TASK TO CARRY OUT => Please repeat the lines below exactly. Begin with the line containing "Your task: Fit" and go on through the line containing "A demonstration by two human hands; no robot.".

•••

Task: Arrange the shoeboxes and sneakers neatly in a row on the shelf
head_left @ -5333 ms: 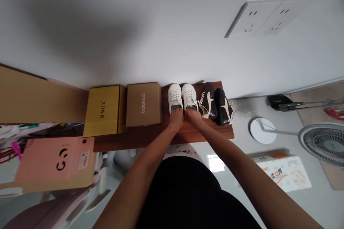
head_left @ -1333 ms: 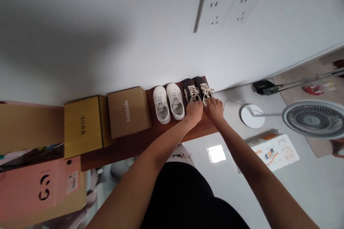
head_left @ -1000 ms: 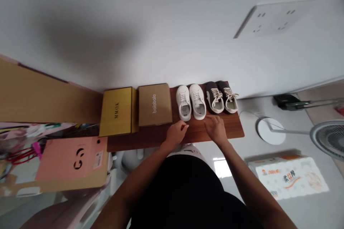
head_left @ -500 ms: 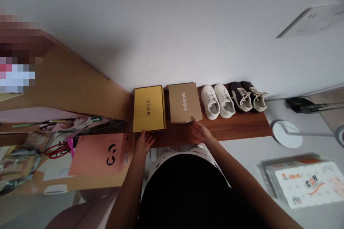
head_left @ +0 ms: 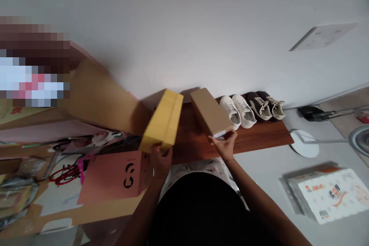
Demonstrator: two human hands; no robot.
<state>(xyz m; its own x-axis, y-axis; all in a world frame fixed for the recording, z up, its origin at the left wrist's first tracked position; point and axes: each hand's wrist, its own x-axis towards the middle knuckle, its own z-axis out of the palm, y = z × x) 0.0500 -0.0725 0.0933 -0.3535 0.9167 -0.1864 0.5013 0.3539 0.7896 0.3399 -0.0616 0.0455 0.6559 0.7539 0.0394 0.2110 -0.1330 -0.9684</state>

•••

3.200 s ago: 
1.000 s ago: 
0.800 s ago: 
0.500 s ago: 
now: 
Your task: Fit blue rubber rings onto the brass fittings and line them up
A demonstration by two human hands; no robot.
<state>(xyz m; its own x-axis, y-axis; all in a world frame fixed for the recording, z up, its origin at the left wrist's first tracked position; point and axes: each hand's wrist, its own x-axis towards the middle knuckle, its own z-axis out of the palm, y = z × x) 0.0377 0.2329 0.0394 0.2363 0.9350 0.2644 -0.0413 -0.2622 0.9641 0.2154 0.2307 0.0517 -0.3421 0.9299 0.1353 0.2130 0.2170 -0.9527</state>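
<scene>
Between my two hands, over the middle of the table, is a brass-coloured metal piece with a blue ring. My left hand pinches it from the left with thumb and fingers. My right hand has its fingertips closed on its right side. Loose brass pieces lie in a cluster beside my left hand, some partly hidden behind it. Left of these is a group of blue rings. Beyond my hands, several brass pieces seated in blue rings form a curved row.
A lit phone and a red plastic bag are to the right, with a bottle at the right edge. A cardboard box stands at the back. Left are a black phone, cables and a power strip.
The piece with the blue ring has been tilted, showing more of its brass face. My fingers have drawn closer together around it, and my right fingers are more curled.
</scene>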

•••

TASK RESULT =>
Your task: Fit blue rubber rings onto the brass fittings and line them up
A demonstration by two human hands; no robot.

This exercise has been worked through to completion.